Object detection training duration

Hello,

I am currently using NVIDIA TLT to train a custom YOLOV4 object detection model (cspdarknet53 backbone) for 80 epochs using a GeForce GTX 1060 6GB - the estimated training duration is 6 days and a half.

When using darknet (GitHub - AlexeyAB/darknet: YOLOv4 / Scaled-YOLOv4 / YOLO - Neural Networks for Object Detection (Windows and Linux version of Darknet )) to train the same model, on the same dataset, for the same number of epochs, I am able to train it in a day and a half.

Why does training take so much longer using TLT? Are there any settings I can tweak to reduce training time?

Thanks.

Could you please share the training log and spec file?

Sure (note that the log is incomplete as training had to be resumed from epoch 30 and it hasn’t finished all 80 epochs yet)

output_log.txt (4.1 KB) yolo_v4_train_cspdarknet53_label1.txt (2.0 KB) yolov4_training_log_cspdarknet53.csv (1.1 KB)

Thanks for the info.
Do you ever try a larger batch-size? For example, bs=2 or 4.
If you did not try before, you can setup the experiment in other machine(since you are training current training in your GeForce GTX 1060) or later after your current training is done. You can also just use a smaller part of the training dataset.

More, in your current training, please help capture below log:

  1. open 1st terminal, run following command
    $ nvidia-smi dmon

  2. open 2nd terminal, run following command
    $ top
    Then press 1

Please share the two logs with us.

I’ve tried larger batch_size values but training would error out. The only way I got it to start was by setting batch_size to 1.

nvidia-smi-dmon.txt (2.7 KB) top_1.txt (8.7 KB)

Is it OOM error or “Killed” when you tried larger batch-size?

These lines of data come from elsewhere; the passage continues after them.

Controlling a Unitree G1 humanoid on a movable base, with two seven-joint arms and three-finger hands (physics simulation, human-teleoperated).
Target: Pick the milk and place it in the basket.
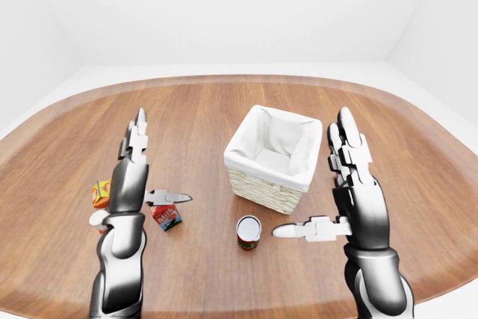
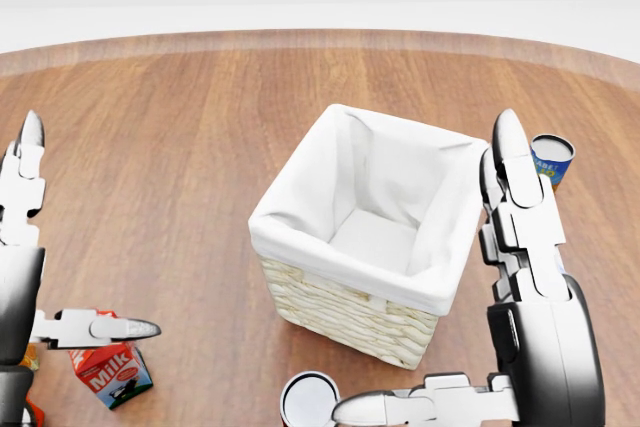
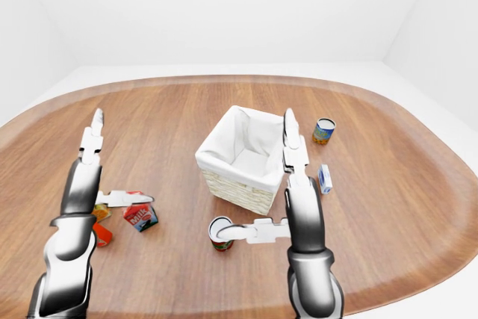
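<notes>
The milk, a small red and white carton labelled "Milk", lies on the wooden table at the lower left of the head view; it also shows in the left-eye view. The basket, wicker with a white cloth liner, stands at the centre and looks empty. My left hand is open, with its fingers pointing up and its thumb reaching right just above the milk. My right hand is open beside the basket's right side, its thumb pointing left below the basket. Neither hand holds anything.
A red can with an open top stands below the basket, near my right thumb. An orange box sits left of the milk. A blue can and a small blue-white box lie right of the basket. The oval table's rim curves around.
</notes>
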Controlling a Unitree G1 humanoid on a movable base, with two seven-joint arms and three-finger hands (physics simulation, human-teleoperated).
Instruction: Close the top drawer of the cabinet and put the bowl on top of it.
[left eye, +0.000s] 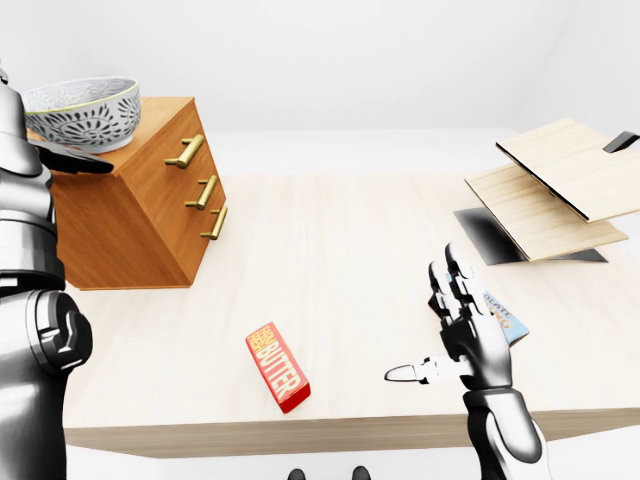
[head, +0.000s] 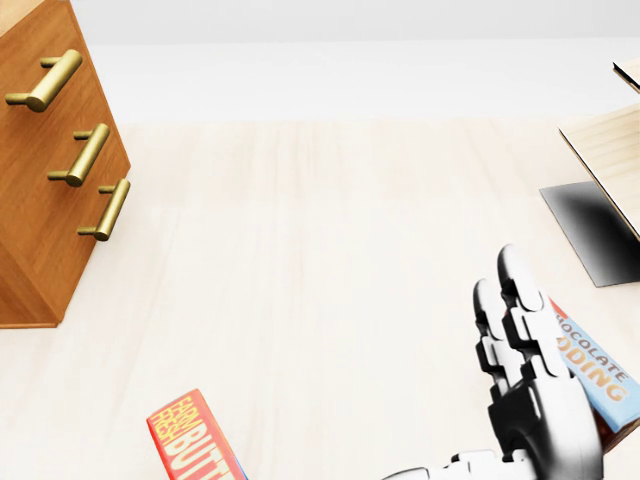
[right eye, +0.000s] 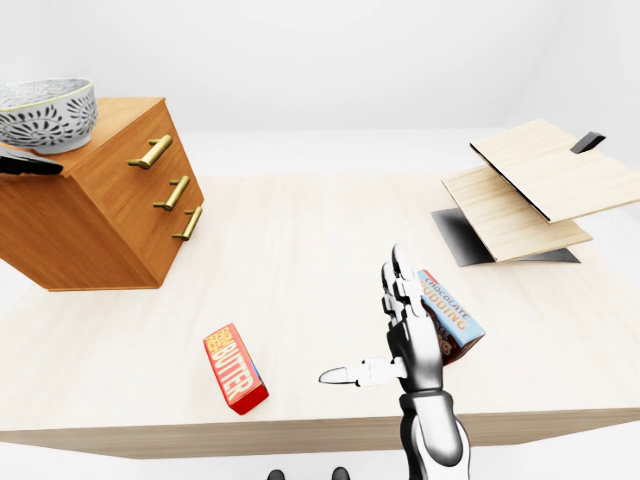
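Observation:
The patterned grey bowl (left eye: 80, 110) stands at the left edge of the wooden cabinet's top (left eye: 165, 112), in the upper left of the left-eye view. All three drawer fronts lie flush, each with a brass handle (head: 45, 82). My left hand (right eye: 28, 165) shows only as a dark finger lying along the bowl's near underside. The arm (left eye: 25, 250) hides the rest of its grip. My right hand (left eye: 428, 322) hovers open, fingers spread upward, over the table's lower right and far from the cabinet.
A blue chocolate pudding box (right eye: 450, 315) lies just behind my right hand. A red butter box (left eye: 277, 367) rests near the table's near edge (left eye: 300, 432). Tilted wooden boards (left eye: 560, 180) with a dark shadow beneath them stand at the right.

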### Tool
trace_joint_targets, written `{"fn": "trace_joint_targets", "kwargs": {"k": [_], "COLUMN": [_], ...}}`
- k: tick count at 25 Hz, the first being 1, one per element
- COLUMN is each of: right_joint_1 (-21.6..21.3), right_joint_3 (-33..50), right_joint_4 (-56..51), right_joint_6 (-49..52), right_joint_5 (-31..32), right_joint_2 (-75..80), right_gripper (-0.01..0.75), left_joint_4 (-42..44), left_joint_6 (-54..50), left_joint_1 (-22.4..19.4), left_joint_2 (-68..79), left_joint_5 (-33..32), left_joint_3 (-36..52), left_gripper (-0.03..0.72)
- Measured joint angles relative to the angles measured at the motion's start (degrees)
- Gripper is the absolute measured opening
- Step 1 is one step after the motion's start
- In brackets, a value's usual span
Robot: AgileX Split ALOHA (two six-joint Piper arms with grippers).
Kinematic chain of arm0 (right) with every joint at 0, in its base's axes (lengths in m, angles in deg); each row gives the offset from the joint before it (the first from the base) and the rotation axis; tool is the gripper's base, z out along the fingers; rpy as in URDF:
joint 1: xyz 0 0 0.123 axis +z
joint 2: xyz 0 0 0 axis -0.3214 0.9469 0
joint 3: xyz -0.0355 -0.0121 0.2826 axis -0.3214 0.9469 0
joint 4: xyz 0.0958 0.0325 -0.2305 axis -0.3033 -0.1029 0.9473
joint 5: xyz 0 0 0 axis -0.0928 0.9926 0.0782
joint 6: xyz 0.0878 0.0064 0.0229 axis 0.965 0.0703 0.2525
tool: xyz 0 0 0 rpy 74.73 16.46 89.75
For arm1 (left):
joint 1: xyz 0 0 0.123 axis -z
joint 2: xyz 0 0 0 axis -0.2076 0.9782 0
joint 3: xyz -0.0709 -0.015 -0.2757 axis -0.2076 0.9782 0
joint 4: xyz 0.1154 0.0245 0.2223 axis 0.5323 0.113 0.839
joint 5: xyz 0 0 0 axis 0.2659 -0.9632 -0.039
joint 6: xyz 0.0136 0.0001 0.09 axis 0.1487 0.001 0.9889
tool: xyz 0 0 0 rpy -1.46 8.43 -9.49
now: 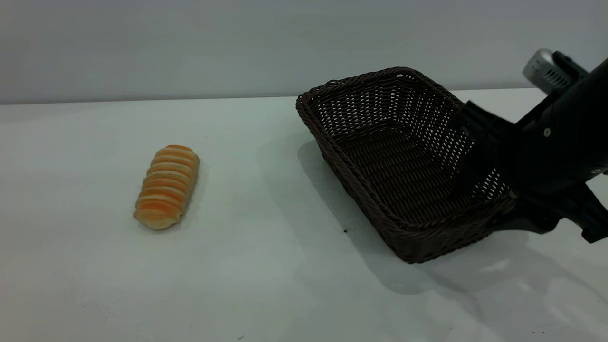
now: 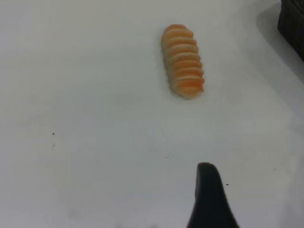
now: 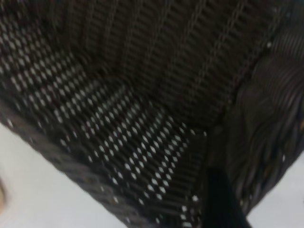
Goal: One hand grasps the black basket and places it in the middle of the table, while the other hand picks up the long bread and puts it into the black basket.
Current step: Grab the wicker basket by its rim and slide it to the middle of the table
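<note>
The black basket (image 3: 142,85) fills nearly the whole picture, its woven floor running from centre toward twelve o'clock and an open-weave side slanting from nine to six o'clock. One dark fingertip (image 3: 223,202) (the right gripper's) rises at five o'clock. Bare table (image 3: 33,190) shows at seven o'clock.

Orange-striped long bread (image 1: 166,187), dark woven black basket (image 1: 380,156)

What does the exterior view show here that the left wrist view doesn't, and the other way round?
Only the exterior view shows the right gripper at the right side wall of the black basket, with the whole basket, tilted and empty. Only the left wrist view shows one black fingertip of the left gripper, above bare table. Both show the long bread lying on the table, outside the basket, and the wrist view catches only a corner of the basket.
</note>
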Motion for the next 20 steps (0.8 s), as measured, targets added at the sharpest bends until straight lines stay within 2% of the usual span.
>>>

It was OOM error for batch=4. It seems to be running fine now for batch=2. Is there anything else I could try besides increasing the batch size and reducing the training dataset size?

Please try MPS (Multi_Process_Service)

Start MPS daemon process
nvidia-cuda-mps-control –d

Check MPS process
ps -ef | grep mps

Quit MPS daemon
echo quit | nvidia-cuda-mps-control

I am now training through a tlt docker image (nvcr.io/nvidia/tlt-streamanalytics:v3.0-dp-py3) using cnvrg.io on a server with one A100 gpu. Do I need to run MPS on the PC/server itself, or can I run it from within the docker image?

You can login the tlt docker, then run training directly in the docker. Meanwhile, start MPS.

More, if you are training with A100 gpu, could you try larger batch-size?
To speed up training speed, normally,

  1. increase bs (but please note that this should trade off mAP)
  2. use multi-gpus

MPS is a way which will not increase speed a lot.